> Task prompt
The data below is to be repeated in full, exactly as given.

- - -

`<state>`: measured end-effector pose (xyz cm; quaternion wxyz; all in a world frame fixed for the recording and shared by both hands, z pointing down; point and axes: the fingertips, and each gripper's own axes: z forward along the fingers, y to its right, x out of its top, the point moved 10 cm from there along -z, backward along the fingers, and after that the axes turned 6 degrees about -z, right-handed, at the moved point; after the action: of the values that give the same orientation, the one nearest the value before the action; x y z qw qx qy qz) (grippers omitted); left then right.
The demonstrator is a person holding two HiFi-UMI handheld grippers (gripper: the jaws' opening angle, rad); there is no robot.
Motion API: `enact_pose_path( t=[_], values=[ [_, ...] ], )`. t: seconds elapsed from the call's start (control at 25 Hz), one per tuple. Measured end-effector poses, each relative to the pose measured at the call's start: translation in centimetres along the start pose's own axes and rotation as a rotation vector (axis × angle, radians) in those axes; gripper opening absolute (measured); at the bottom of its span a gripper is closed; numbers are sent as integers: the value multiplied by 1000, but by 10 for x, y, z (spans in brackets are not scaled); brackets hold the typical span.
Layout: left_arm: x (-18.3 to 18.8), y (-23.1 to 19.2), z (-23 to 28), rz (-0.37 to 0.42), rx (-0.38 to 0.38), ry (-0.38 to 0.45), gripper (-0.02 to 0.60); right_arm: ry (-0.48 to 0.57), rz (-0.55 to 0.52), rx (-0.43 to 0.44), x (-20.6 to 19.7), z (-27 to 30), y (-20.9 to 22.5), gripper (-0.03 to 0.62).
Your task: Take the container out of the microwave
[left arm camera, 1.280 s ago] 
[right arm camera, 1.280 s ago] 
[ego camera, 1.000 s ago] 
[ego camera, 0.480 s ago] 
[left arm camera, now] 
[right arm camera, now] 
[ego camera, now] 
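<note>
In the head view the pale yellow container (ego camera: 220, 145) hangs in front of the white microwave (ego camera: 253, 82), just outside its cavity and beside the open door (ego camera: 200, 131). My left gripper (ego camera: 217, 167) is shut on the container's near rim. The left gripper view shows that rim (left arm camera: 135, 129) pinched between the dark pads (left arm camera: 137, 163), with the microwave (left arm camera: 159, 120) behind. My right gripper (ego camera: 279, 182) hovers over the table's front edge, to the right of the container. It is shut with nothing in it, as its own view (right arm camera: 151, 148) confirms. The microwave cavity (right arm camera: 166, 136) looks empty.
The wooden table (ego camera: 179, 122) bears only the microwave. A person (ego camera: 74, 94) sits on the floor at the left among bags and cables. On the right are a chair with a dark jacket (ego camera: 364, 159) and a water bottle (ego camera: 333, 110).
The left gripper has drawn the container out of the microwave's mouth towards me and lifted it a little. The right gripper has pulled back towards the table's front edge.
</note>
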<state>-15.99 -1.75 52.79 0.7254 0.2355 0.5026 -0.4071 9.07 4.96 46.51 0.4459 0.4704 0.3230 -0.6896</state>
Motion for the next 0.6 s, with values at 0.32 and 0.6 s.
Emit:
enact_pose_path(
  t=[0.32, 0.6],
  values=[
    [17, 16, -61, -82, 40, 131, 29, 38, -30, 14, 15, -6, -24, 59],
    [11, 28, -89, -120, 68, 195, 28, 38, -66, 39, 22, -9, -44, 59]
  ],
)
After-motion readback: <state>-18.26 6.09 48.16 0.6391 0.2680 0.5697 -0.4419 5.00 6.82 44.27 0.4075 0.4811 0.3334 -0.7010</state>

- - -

> Answer space
`<state>`: measured end-effector pose (xyz cm; quaternion wxyz; all in a world frame fixed for the recording and shared by both hands, z pointing down; point and axes: the fingertips, and each gripper's own axes: z forward along the fingers, y to its right, x out of its top, the point moved 10 cm from there along -z, backward along the fingers, and after that the axes turned 6 degrees about -z, right-handed, at the moved point; after the action: of the values that give the same orientation, the one nearest the value before the action; x y z qw qx qy qz) (grippers omitted); left then right.
The demonstrator is a person holding two HiFi-UMI handheld grippers (gripper: the jaws' opening angle, rad); there is no robot.
Motion API: `enact_pose_path( t=[_], values=[ [_, ...] ], )`. t: seconds elapsed from the call's start (control at 25 Hz), one per tuple. Measured end-effector poses, each relative to the pose measured at the call's start: translation in centimetres along the start pose's own axes and rotation as a rotation vector (axis × angle, radians) in those axes; gripper opening absolute (measured); at the bottom of its span a gripper is closed; numbers are sent as integers: the value multiplied by 1000, but by 10 for x, y, z (spans in brackets are not scaled); brackets hold the typical span.
Layout: left_arm: x (-18.3 to 18.8), y (-23.1 to 19.2), z (-23 to 28), rz (-0.37 to 0.42), rx (-0.38 to 0.38), ry (-0.38 to 0.45), gripper (-0.02 to 0.60); right_arm: ry (-0.48 to 0.57), rz (-0.55 to 0.52), rx (-0.43 to 0.44), x (-20.6 to 19.7), z (-27 to 30), y (-20.9 to 22.5), gripper (-0.03 to 0.62).
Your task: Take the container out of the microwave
[left arm camera, 1.280 s ago] 
[right arm camera, 1.280 s ago] 
[ego camera, 1.000 s ago] 
[ego camera, 0.480 s ago] 
[left arm camera, now] 
[right arm camera, now] 
[ego camera, now] 
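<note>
In the head view the pale yellow container (ego camera: 220, 145) hangs in front of the white microwave (ego camera: 253, 82), just outside its cavity and beside the open door (ego camera: 200, 131). My left gripper (ego camera: 217, 167) is shut on the container's near rim. The left gripper view shows that rim (left arm camera: 135, 129) pinched between the dark pads (left arm camera: 137, 163), with the microwave (left arm camera: 159, 120) behind. My right gripper (ego camera: 279, 182) hovers over the table's front edge, to the right of the container. It is shut with nothing in it, as its own view (right arm camera: 151, 148) confirms. The microwave cavity (right arm camera: 166, 136) looks empty.
The wooden table (ego camera: 179, 122) bears only the microwave. A person (ego camera: 74, 94) sits on the floor at the left among bags and cables. On the right are a chair with a dark jacket (ego camera: 364, 159) and a water bottle (ego camera: 333, 110).
The left gripper has drawn the container out of the microwave's mouth towards me and lifted it a little. The right gripper has pulled back towards the table's front edge.
</note>
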<state>-15.99 -1.75 52.79 0.7254 0.2355 0.5026 -0.4071 9.07 4.96 46.51 0.4459 0.4704 0.3230 -0.6896</state>
Motion for the next 0.6 s, with values at 0.32 and 0.6 s.
Emit:
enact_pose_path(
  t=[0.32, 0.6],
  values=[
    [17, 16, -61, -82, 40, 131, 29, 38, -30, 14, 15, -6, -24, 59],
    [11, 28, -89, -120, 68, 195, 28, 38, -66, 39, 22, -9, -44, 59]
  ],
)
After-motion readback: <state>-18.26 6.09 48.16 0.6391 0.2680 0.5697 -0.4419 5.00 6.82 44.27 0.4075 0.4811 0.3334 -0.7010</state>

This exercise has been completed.